290 So.3d 377
Miss. Ct. App.2020Background
- Craytonia Badger pled guilty by petition to possession of a cell phone while incarcerated (petition filed Nov. 19, 2009) and was sentenced in Copiah County to seven years on Nov. 23, 2009.
- The court reporter’s stenographic notes from the Nov. 23, 2009 joint sentencing (Badger was also sentenced on a separate burglary conviction) were unreadable due to equipment malfunction.
- The Court of Appeals remanded to the circuit court to recreate the missing transcript; the circuit court held a remand hearing on July 6, 2010 to memorialize the original Nov. 23, 2009 proceedings.
- Badger later dismissed his direct appeal; over seven years after sentencing, he filed (Aug. 7, 2017) a motion to “correct the records” seeking to change the sentencing date to July 6, 2010 and alleging he never actually pleaded guilty.
- The circuit court denied the motion; the Court of Appeals treated the filing as an untimely/successive PCR petition raising due-process and public-records claims and affirmed the denial.
Issues
| Issue | Badger's Argument | State's Argument | Held |
|---|---|---|---|
| Legality of sentence / sufficiency of proof of guilty plea | No transcript proves Badger pleaded guilty on Nov. 23, 2009; July 6, 2010 hearing lacked a plea so the sentence is illegal | Record contains Nov. 19 sworn plea petition and Nov. 23 sentencing order; July 6, 2010 merely memorialized the original hearing; presumption of regularity applies | Affirmed — plea and sentencing valid: petition, sentencing order, and admissions at remand establish a knowing, voluntary plea; no new sentencing was required |
| Allegation that the Nov. 23, 2009 sentencing order is a false document / request to correct the sentencing date to July 6, 2010 | Sentencing order is false and used to enhance other sentences; date should be corrected to remand date | No evidence the order is false; claim is procedurally barred as a successive/untimely PCR except for fundamental-rights claims; court properly refused clerical correction | Affirmed — no falsity shown; court did not abuse discretion in refusing to change the date; procedural bars apply though court addressed merits for constitutional claim |
Key Cases Cited
- Rowland v. State, 42 So. 3d 503 (Miss. 2010) (errors affecting fundamental constitutional rights excepted from UPCCRA procedural bars)

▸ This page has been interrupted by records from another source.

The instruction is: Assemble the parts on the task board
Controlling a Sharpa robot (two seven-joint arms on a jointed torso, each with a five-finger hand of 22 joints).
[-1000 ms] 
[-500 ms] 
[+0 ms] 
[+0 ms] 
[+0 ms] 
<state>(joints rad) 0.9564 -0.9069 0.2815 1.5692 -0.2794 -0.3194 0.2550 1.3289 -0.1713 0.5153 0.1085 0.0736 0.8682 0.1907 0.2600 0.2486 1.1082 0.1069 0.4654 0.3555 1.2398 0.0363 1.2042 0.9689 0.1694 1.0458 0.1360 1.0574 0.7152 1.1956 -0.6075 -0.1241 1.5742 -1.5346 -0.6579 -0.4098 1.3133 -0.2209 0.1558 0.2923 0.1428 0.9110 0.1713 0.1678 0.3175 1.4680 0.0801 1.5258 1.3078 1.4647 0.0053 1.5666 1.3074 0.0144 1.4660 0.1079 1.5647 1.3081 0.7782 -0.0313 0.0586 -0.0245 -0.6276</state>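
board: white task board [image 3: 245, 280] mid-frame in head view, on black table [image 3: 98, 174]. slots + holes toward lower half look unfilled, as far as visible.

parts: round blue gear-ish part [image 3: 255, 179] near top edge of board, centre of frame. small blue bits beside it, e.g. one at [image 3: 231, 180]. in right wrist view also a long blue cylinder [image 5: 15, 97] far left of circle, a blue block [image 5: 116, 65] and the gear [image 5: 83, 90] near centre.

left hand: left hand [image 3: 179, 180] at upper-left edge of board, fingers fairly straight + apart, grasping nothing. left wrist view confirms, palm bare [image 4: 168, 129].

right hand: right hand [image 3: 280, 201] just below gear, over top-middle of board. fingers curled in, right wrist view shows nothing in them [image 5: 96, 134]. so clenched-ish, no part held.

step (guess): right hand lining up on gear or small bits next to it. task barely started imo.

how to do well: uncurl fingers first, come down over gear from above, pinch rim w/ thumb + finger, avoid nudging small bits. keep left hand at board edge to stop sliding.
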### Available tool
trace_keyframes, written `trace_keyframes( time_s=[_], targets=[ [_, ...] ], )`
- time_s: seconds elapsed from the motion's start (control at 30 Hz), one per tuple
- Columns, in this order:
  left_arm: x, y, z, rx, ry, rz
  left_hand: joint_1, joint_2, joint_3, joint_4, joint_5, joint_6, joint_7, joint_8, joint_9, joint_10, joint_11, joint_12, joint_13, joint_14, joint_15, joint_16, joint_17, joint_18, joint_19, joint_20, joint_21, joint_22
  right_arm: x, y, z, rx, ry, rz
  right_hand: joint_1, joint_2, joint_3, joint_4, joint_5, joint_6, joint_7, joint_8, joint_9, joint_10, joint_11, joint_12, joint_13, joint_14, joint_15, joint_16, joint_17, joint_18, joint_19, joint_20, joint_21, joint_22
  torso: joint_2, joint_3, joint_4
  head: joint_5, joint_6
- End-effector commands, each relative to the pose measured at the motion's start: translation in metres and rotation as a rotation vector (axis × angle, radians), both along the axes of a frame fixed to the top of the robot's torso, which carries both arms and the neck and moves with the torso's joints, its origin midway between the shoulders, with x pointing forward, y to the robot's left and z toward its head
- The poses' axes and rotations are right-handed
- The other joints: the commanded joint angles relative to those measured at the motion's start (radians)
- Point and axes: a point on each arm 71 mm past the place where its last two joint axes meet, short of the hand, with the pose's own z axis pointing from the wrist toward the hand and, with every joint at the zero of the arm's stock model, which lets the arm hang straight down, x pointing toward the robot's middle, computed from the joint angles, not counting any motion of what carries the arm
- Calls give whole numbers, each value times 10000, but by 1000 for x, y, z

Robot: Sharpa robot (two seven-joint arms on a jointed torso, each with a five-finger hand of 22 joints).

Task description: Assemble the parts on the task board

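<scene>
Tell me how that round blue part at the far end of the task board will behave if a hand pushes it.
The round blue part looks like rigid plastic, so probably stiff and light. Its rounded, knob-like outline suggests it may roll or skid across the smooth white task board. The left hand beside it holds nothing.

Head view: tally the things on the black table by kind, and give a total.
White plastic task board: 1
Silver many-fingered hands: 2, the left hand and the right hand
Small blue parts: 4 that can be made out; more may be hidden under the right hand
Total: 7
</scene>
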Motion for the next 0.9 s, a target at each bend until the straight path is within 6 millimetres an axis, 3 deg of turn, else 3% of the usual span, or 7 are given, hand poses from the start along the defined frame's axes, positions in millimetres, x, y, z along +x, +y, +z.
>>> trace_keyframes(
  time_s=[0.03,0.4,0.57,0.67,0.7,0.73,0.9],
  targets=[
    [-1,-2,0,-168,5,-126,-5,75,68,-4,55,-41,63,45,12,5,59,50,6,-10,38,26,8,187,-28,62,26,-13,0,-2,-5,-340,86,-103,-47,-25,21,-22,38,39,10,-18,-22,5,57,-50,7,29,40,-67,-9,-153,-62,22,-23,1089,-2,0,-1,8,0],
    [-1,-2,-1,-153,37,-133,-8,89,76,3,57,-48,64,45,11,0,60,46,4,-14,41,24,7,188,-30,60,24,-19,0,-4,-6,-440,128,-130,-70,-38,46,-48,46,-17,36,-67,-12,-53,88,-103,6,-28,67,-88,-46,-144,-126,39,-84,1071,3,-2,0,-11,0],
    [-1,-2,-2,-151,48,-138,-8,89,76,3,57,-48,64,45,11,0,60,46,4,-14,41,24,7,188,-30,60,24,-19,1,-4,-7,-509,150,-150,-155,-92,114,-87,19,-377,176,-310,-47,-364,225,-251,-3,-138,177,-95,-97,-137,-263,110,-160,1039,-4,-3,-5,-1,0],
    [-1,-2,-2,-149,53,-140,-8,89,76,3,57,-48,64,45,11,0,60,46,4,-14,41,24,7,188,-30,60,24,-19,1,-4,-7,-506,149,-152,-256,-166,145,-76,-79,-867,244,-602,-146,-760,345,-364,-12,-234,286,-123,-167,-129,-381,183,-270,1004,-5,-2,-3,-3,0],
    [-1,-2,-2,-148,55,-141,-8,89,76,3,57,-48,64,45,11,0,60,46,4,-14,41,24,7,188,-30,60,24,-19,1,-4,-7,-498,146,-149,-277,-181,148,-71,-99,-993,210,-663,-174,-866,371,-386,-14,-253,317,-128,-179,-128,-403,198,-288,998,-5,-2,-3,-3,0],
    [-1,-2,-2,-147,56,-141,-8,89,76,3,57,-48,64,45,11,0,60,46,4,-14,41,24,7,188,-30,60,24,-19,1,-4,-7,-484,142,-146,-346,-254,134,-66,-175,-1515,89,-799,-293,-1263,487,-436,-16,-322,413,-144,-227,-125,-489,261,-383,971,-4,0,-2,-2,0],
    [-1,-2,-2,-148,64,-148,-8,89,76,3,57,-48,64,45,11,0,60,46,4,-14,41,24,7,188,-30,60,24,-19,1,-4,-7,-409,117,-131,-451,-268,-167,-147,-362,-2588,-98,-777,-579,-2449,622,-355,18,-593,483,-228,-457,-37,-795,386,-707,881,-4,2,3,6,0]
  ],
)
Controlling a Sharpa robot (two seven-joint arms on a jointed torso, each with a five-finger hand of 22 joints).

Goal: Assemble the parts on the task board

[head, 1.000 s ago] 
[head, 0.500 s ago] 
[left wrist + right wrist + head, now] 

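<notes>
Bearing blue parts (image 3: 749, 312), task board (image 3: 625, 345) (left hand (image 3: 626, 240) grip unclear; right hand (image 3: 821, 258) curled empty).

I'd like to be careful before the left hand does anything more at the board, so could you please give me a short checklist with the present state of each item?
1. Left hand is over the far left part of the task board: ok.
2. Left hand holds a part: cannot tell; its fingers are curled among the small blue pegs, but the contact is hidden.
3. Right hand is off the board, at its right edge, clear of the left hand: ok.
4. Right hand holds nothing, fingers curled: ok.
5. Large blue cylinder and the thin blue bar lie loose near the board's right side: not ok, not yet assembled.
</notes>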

- Hannah v. State, 943 So. 2d 20 (Miss. 2006) (solemn declarations in open court carry a strong presumption of validity)
- In re Dunn, 166 So. 3d 488 (Miss. 2013) (appellate court may take judicial notice of its own files)
- Whitaker v. State, 22 So. 3d 326 (Miss. Ct. App. 2009) (trial courts have inherent power to correct clerical errors)
- Gaulden v. State, 240 So. 3d 503 (Miss. Ct. App. 2018) (standard of review for denial of PCR: factual findings for clear error, legal conclusions de novo)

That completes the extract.